Sunağa çıkar, kâhin Kalkhas onu büyük saygı ve hassasiyetle karşılar. Boynuna çelengi geçirir. (Kurbanların süslenmesi eski bir gelenektir. İster koç, ister insan, ister deve, ister boğa...) Olayı sonradan, büyük yas içindeki annesine anlatan bir haberciden öğreniriz ki, o an kılıcın çıkarttığı boyun kesme sesini herkes duyar ama ortada kız yoktur, kafası kesilmiş bir dağ ceylanı vardır. Anlaşılan o ki, Artemis kıza acımıştır ve onun yerine bir ceylan koymuştur.
HER DURUMDA KIZ YOK
Peki İphigenia nerededir? Habercinin anlattığına göre “göğe yükselmiştir”. Anne ağlasın mı, sevinsin mi bilemez. Hayır kızı kurban ediliyor diye ağıt yakarken, kızının kurban edilmediğini ama yine de onu yeniden kucaklayamayacağını çünkü göğe yükseldiğini öğrenmek, ne tuhaf bir duygu olsa gerektir. Agamemnon, karısına, “Evet artık kızımız tanrıların arasında” diye karısını teselli eder, (nasıl da böyle normal bir şeymiş gibi karşılar, anlamak zor) vedalaşırlar, filo yola çıkar ve on yıl süren bir savaştan sonra Troya’nın köküne kibrit suyu dökülür. Olayın devamında İphigenia Kırım’da (Tauris’te) karşımıza çıkar. Artemis onu göğe alıp, oradan Kırım’daki bir tapınağa rahibe yapmıştır. (Artemis havayollarını tercih ettiğiniz için teşekkür ederiz. Şaka bir yana, Kırım, Gürcistan ve aslında Karadeniz kıyılarının hemen hemen tamamı, Yunan kentlerinin ticaret ağlarına dâhildi ve çoğunluk bu ticareti Çanakkale’den geçerek yapıyor, Boğaz’dan geçen de vergi ödüyordu. Sadece Helene için değildi yani Troya Savaşı!)

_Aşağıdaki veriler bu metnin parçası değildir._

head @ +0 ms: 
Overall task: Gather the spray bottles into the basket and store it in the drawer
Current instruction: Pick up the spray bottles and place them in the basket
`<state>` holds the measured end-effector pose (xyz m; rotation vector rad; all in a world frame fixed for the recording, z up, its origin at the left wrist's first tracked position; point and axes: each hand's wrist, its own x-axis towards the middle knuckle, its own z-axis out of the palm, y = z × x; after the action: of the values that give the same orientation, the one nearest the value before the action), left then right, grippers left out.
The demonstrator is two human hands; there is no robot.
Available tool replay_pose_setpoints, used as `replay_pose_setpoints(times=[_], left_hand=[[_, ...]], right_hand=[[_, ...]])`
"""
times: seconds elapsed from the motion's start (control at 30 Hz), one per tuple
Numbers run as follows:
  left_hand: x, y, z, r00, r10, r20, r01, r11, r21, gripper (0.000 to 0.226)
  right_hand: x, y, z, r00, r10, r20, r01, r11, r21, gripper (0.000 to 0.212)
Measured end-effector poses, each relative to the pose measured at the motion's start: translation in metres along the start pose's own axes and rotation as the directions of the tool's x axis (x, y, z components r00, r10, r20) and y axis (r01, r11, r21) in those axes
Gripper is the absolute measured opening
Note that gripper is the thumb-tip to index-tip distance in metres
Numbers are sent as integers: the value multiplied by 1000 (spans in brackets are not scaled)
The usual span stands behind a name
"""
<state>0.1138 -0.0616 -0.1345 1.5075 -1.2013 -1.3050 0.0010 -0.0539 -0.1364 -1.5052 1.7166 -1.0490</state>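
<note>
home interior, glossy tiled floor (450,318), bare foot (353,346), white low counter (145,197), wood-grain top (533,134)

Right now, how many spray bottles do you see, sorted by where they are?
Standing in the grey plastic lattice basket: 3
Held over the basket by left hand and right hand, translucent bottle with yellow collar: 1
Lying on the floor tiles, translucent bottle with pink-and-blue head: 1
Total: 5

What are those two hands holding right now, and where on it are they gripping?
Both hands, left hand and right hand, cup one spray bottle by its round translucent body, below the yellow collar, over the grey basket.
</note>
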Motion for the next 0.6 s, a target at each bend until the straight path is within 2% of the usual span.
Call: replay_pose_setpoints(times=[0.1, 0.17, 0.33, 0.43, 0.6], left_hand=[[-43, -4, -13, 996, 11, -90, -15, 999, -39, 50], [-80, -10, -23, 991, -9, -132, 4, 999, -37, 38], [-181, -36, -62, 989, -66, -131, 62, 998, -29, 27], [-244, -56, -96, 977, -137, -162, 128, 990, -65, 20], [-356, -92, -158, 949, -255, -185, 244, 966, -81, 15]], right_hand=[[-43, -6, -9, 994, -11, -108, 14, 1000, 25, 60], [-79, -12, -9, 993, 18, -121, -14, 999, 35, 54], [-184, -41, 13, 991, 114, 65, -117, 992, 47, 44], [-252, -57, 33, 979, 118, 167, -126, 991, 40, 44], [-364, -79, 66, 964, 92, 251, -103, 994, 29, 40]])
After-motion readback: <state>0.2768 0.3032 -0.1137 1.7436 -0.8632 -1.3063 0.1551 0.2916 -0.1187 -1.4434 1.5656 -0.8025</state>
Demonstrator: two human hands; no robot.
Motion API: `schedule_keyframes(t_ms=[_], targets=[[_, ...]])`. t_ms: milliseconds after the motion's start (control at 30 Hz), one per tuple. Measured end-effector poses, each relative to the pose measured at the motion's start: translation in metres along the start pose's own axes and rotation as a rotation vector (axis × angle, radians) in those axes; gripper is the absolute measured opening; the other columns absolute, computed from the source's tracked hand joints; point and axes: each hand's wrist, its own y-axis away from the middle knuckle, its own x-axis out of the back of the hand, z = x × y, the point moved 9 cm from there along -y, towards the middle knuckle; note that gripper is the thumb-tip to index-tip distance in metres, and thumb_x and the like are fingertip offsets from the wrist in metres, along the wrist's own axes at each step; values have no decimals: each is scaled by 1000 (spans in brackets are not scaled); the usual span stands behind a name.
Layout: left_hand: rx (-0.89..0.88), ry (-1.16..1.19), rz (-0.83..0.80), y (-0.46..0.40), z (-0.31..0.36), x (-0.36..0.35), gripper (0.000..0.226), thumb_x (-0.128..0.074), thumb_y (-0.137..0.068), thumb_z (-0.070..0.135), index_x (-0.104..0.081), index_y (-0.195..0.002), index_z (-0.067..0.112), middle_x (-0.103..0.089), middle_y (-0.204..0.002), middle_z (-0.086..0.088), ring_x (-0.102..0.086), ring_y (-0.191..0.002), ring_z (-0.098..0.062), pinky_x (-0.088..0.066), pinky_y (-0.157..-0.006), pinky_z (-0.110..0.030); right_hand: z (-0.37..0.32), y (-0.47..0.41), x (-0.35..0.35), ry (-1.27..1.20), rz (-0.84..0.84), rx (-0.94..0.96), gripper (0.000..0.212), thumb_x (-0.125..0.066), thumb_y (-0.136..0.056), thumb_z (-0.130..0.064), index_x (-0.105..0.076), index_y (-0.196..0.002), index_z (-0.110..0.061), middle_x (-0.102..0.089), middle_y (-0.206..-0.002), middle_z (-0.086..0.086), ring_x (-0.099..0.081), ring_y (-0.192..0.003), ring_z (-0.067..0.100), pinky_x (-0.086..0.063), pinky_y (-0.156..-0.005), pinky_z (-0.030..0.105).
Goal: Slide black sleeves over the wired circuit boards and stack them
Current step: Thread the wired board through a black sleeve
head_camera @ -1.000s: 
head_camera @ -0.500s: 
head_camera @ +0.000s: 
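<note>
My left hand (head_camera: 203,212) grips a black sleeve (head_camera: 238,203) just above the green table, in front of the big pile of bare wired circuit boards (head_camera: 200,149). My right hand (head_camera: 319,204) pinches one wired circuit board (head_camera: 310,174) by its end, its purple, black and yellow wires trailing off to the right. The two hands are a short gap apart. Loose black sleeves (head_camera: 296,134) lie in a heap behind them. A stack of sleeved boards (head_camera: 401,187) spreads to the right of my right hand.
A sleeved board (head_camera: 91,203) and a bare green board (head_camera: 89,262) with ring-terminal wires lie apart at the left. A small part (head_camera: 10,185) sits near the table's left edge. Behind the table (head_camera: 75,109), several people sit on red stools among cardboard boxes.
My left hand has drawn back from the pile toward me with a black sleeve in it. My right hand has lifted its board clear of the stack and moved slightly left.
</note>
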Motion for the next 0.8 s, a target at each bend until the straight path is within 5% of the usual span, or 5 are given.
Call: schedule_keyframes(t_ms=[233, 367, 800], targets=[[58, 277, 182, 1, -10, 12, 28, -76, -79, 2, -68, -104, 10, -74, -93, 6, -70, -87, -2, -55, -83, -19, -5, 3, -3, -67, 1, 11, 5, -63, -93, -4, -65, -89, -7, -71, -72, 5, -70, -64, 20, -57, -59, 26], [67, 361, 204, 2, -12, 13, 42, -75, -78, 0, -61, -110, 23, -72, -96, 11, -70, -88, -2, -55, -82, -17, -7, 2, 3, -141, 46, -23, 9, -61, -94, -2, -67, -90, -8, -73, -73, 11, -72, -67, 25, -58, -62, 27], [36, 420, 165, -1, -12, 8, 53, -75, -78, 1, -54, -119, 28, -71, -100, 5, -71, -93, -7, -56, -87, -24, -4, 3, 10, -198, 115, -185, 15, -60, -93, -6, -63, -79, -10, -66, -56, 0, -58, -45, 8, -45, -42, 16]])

Denebilir ki, Homeros yazmadıysa bunları nereden biliyoruz? Antik dönem edebiyatı, eğer Homeros’ta yoksa mutlaka tragedyalardan seslenir bize. Bunu da yazan Euripides adlı tragedya yazarı. İki cilt halindedir eser. İphigenia Aulis’te ve İphigenia Tauris’te. İkisi de Türkçe’de var. Ben, Türkiye İş Bankası Kültür Yayınları’nın, Ari Çokona çevirisinden yararlandım.
NEREDEN NEREYE
Şimdi olayı biraz didikleyelim. Euripides, MÖ yaklaşık 484-406 arsında yaşamış bir ozan. Euripides, insan kurban edecekken yerine aniden bir kurbanlık hayvanın belirmesini (tıpkı Hz. İbrahim öyküsünde olduğu gibi) ve artık kutsal addedilen birinin ölmeden göğe yükselmesini (tıpkı Hz. İsa’da olduğu gibi) kaleme almış. Tabii Hz. İsa’nın ortaya çıkmasına neredeyse daha 500 yıl varken ondan söz etmek olanaksız. Eski Ahit’in de bir bütün olarak ne zaman kaleme alınarak oluşturulduğu da bugün halen tartışılıyor ama MÖ 5’inci yüzyıl, yani Euripides’in yaşadığı dönemler, tartışmalarda ağırlık kazanıyor gibi. Kültürleri, “o bundan aldı, şu da öbüründen aldı” diye inceleyemeyiz. Çünkü insan, teknoloji bugüne göre çok zayıfken bile sürekli iletişim halindeydi, günümüzdekinden çok farklı olsa da yine de girift yaşıyordu. Öyküler bütün dünyayı dolaşıyordu desek yanlış olmaz. Yavaş ama emin adımlarla gerçekleşen dolaşımlardı onlar. MÖ 5’inci yüzyılda yazılmış bir Yunan tragedyasında karşımıza kurban da çıkar, göğe yükselme de, coğrafya da, tarih de. Ne mutlu yazının icadından bu yana her şeyi kaydedenlere...
BU HAFTA SONU HAVA VE DENİZ
PAZAR YAĞIŞ OLASILIĞI VAR
Hafta sonu boyunca Güney Marmara’da hava sıcaklığı 30-31 derece santigrat bandında. Rüzgâr, şu an nasılsa öyle devam ediyor, önemli bir değişikliği yok. Yani klasik Anadolu meltemi sürmekte. Öğleden sonra nefesi kuvvetlenir, gün batımıyla da zayıflar. Pazar günü öğleden sonra Marmara’nın doğusuna biraz yağış düşme olasılığı var. Ama olasılık bu. Günümüzde artık sert değişen koşullara yönelik beklentiler de hızla değişebiliyor. Sağlıklı ve bol neşeli günler dilerim.